This short article was published in the regional daily newspaper Dernières Nouvelles d'Alsace on Saturday, July 5, 1947. It closely follows the famous observation of the civil pilot Kenneth Arnold, whom it mentions, and precedes by one day their forwarding of the Roswell Army Air Field that they recovered a flying saucer.
We learn there that the "flying saucers" would be a simple mirage, because planes seen in the distance resemble dots when seen by "witnesses flying in tight formations [sic]." Flying dots being round, and flying discs being also round, then inevitably...
To excuse the newspaper, let us note their systematic use of the conditional, and let us remember that the article is nothing more than the resumption of an official statement by the Associated Press about some American scientist persuaded to have definitively ended the "flying saucers" nonsense that hit the news a few days ago.
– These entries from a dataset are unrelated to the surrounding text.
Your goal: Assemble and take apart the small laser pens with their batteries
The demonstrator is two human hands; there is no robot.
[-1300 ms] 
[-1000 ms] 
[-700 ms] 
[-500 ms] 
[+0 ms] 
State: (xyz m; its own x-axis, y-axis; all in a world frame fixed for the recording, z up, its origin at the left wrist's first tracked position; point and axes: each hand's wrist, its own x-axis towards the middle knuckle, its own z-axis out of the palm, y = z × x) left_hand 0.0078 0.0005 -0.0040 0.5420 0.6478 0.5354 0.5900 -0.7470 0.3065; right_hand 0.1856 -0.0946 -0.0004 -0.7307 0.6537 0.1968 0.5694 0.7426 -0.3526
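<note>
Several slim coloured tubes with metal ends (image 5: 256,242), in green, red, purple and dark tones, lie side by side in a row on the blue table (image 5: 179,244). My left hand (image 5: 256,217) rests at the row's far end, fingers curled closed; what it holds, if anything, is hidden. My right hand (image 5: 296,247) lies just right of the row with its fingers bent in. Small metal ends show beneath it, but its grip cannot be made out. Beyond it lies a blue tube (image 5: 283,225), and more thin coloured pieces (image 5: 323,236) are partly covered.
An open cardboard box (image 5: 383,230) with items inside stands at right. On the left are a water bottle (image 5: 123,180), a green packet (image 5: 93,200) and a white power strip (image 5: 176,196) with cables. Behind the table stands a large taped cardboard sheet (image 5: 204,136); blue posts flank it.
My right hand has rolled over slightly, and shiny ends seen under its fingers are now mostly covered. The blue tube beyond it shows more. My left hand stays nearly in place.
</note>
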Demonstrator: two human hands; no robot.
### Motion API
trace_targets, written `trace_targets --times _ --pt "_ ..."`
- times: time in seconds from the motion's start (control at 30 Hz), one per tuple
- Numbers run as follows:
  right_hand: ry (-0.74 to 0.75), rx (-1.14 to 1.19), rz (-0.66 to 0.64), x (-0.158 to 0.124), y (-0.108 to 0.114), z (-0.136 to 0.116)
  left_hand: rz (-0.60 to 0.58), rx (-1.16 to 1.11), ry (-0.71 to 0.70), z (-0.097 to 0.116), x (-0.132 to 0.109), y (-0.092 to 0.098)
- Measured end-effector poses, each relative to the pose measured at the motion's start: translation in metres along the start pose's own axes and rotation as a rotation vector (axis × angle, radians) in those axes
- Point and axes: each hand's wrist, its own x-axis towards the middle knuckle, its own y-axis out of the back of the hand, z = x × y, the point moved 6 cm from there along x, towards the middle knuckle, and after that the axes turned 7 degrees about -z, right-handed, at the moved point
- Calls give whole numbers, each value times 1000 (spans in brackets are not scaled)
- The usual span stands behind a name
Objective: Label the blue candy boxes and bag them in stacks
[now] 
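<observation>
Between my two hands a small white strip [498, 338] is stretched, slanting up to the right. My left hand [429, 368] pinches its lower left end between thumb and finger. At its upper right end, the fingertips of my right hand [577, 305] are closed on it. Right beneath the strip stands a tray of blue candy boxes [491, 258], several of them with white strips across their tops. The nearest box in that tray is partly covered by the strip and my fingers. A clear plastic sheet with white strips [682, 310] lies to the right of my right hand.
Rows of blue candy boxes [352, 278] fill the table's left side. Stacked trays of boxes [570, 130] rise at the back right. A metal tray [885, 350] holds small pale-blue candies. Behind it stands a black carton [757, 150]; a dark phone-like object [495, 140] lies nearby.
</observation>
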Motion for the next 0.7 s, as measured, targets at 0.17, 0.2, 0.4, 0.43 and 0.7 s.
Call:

NEW YORK (AP) - It seems that certain laws of optics can explain the mystery of the "flying discs" which are still reported to fly in various areas of the United States.
In extreme limits of vision, any object, whatever its real dimensions, ultimately appears in the shape of a more or less luminous point.
When we deal with an object reflecting the light as it is the case in the majority of the phenomena we refer to, the eye almost always sees a tiny circle.
Planes flying in the distance appear like a round and luminous dot to the eye when they are struck by the sun and that would be the explanation of the "discs" seen by witnesses flying in tight formations.